Monday, July 05, 2010

what's being poor?

World Bank claims that we are broadly on course to halve the proportion of people living below the $1 a day poverty line by 2015 are based on a seriously flawed measurement system, says a new report by the New Economics Foundation.
The report claims the setting of the $1 dollar a day definition of poverty is: arbitrary; it imposes inconsistent standards between countries; it fails to reflect differences in inflation between rural and urban areas; it gives much greater weight to the prices of goods brought by richer people in those countries than by poorer people.

David Woodward, author of the report How poor is poor? says:-

“at the $1 a day line, typically between one in twelve and one in six children die before the age of five - mostly from poverty-related causes. Between a third and half of those who survive, however, are malnourished. How can anyone say that people are not poor just because their incomes have risen to this level? It is not having an income less than $1 or $2 a day which is bad, but having an income which is inadequate to allow good health and nutrition, access to education or even survival.”

The report proposes that the World Bank and United Nations adopt a new global measure of poverty. Poverty lines need to be set for each individual country at the income level at which people in that country actually achieve minimum acceptable standards of; child survival, health, nutrition, education, water and housing. The new approach is being called a “Rights Based Poverty Line”. Analysis shows that setting a standard of 30 infant deaths per 1,000 live births gives rise to a wide range of poverty lines in different countries: 77 cents in Nicaragua, $2.14 in Egypt, $3.16 in urban India (but more than $3.32 in rural India), $5.17 in South Africa, $6.84 in Bolivia and $7.21 in Senegal. These differences reflect differences between countries in terms of disease, living conditions, access to education and health services.

The report concludes: “Ultimately, however, improvements in our understanding and measurement of poverty will serve little purpose if they do not lead us to the next step – effective action, not merely for poverty reduction, but for a permanent eradication of the blight of poverty in a meaningful sense.”

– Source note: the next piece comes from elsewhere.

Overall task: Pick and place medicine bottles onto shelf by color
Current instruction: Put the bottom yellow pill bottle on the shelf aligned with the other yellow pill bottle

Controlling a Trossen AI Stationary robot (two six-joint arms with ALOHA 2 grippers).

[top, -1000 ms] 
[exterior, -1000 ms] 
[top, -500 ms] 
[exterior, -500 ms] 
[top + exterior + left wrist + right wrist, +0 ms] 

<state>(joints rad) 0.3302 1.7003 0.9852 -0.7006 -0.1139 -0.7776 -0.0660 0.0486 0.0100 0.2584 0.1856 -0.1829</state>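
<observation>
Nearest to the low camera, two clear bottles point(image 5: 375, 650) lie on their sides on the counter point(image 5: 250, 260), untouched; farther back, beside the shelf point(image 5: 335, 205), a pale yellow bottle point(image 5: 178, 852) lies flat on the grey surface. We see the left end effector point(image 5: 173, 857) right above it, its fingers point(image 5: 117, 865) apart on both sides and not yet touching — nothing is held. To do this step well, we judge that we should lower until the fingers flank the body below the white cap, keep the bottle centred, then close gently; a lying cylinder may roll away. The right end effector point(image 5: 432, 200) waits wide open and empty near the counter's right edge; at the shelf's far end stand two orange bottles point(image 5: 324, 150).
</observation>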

This of course can only be achieved according to the World Socialist Movement by the establishment of socialism - it is a task that capitalism is unable to fulfil. The fact is that capitalism cannot be reformed so as to serve the common good. What is required is not tinkering through definitions and legislation or taxes, but a revolution in the basis of society which would make the productive resources of the world the common heritage of all humanity instead of the exclusive property of individuals, corporations and governments. In the process of labour the working class are exploited. Here is the source of their problems – their poverty, their degradation, the ceaseless pressures of insecurity which distort their lives. Here is the source of bad housing, of worry, of misery and sickness. The world’s working people must seize the opportunity to end poverty — not by trying to reform an economic system that cannot be reformed but by abolishing it.